# What you should do
With pictures left out, write out exactly every line from the start of the data through the one that contains "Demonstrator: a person".

# Information supplied
= Beginning of Section =

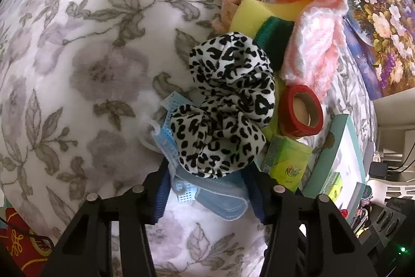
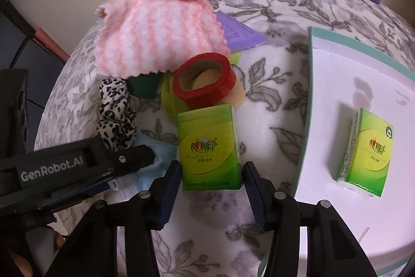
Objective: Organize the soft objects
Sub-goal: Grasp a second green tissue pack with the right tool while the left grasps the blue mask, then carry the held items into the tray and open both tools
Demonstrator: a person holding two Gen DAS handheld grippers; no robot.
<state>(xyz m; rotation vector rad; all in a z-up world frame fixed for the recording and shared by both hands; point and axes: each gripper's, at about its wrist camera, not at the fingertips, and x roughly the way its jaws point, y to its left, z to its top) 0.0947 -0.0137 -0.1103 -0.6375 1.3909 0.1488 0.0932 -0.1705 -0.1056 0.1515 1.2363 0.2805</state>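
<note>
Soft objects are piled mid-table on the floral cloth (image 1: 77, 75): leopard scrunchie (image 1: 228, 106), blue face mask (image 1: 220, 196), pink striped cloth (image 2: 158, 38), sponge (image 1: 262, 15), red tape roll (image 2: 205, 80).

Step in hand, I'd say: a double pickup. Left tongs (image 1: 207, 189) straddle the scrunchie's lower edge and the mask; pad contact can't be judged from here. Right tongs (image 2: 211, 182) bracket the tissue pack (image 2: 210, 144); a sliver of gap shows on each side, so not clamped yet.

Next move likely needs the right tongs to finish the squeeze, lift straight up, then carry over to the white tray (image 2: 337, 75), where a second tissue pack (image 2: 368, 152) already lies.

Left wrist view alone shows the sponge's yellow face and the mask under the scrunchie. Right wrist view alone shows the tray's open floor and the left tool's body beside the scrunchie.
</note>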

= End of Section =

# Solution
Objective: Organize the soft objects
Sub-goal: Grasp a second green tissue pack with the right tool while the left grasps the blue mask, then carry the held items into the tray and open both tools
Demonstrator: a person holding two Gen DAS handheld grippers; no robot.

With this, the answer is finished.